Site and Sense Part 1

Experimenting with the senses is something that is hugely inciting for any performer or director. Theatre tends to be a visual medium, whether it’s a physical piece with elements of dance and using the body to create art, or the West End where it’s often the spectacle of the grand stage that attracts audiences. This is also combined with the aural sense, from the music in a piece, to a single voice from centre stage entering into a monologue.

In class we formed a small group and took an element, or theme from the Grandstand as inspiration for a short performance. We created a piece that insisted on one of these major senses being removed or reduced and fused this with the theme of war. Making the room dark, with very limited visibility, we played audio of a sewing machine, Vera Lynn and Judy Garland singing war-time songs and a very faint sound of bombing. Simultaneously, we sprayed perfume on ‘love notes’ and kissed them with red lipstick on, before putting them in front of one of the audience members. We wanted to experiment with how the other senses would be heightened or warped because sight was limited.

The feedback from the audience suggested that the audio of the sewing machine sounded heavy and mechanical and when juxtaposed with the uplifting war-time song and the smell of vanilla from the perfume it created a stirring and effective contrast. When the lights were turned back on, the audience then saw the generically feminine kiss, in red lipstick. It meant there was a focus on the women in war. We discussed how the war, in many respects, gave women a sense of importance as they contributed to help there country, in the same light as the men fighting on the front line.

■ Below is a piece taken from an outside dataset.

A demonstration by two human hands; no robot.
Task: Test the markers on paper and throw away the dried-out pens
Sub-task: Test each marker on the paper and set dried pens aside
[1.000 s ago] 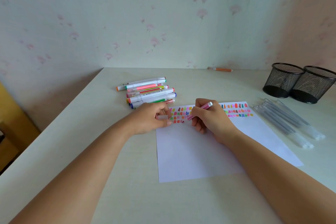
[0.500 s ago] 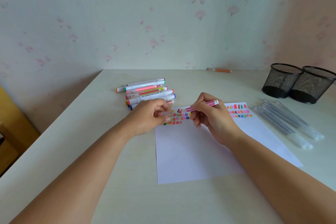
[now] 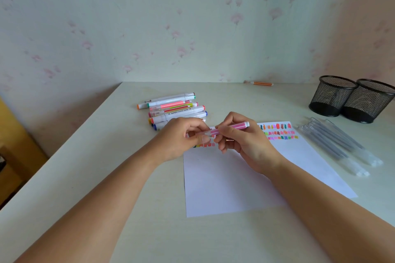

Rotozaza’s Etiquette is an example of using the aural sense to create a piece that challenges the participants/audience to trust in an unfamiliar voice, and transfer the voice into actions: ‘Etiquette exposes human communication at both its rawest and most delicate and explores the difficulty of turning our thoughts into words we can trust.’ ((Rotozaza (2007) Etiquette/Rotozaza’s Micro/Autoteatro Work, Online: http://www.rotozaza.co.uk/etiquette2.html [accessed 23 February 2013]))  Rotozaza communicates the lack of confidence we have to act on our own thoughts. Etiquette allows for the participants to be directed by what feels like our own inner thoughts. Journalist, Jason Zinoman for The New York Times, also highlights the ‘way around the problem of pesky performers by giving the audience something else to look at: themselves.’ ((Zinoman, Jason (2007) ‘A Two Character Play Starring Both Members of the Audience’, The New York Times, Online: http://theater.nytimes.com/2007/08/08/theater/08frin.html?_r=0&adxnnl=1&pagewanted=print&adxnnlx=1361744832-aav9iGUW/96EAQVDQ40abA [accessed 23 February 2013])) Rotozaza’s work is arguably so thought provoking because the audience is in the performance- they make the performance. Generally, the best way to learn from something is to experience it for oneself.

In our piece we wanted the audience members to sit around the room, with no order or centre focus, as there was nothing to see visually. With the audience all around and between us, we hoped that the experience would surround them, so that they felt within the performance, in the same light as Etiquette. It would be interesting to experiment with the sound recordings playing on headphones and wearing a blindfold. Or, to make it a one-to-one experience, an audience member could just be in the room, in the dark by themself. Rotozaza suggests there is a ‘resulting thrill of disowning responsibility in a performance situation.’ ((Rotozaza (2007) Etiquette/Rotozaza’s Micro/Autoteatro Work, Online: http://www.rotozaza.co.uk/etiquette2.html [accessed 23 February 2013])) Therefore, the use of headphones, for example, would allow the audience to trust the sound and be coerced into whatever or wherever the performance wants to take them.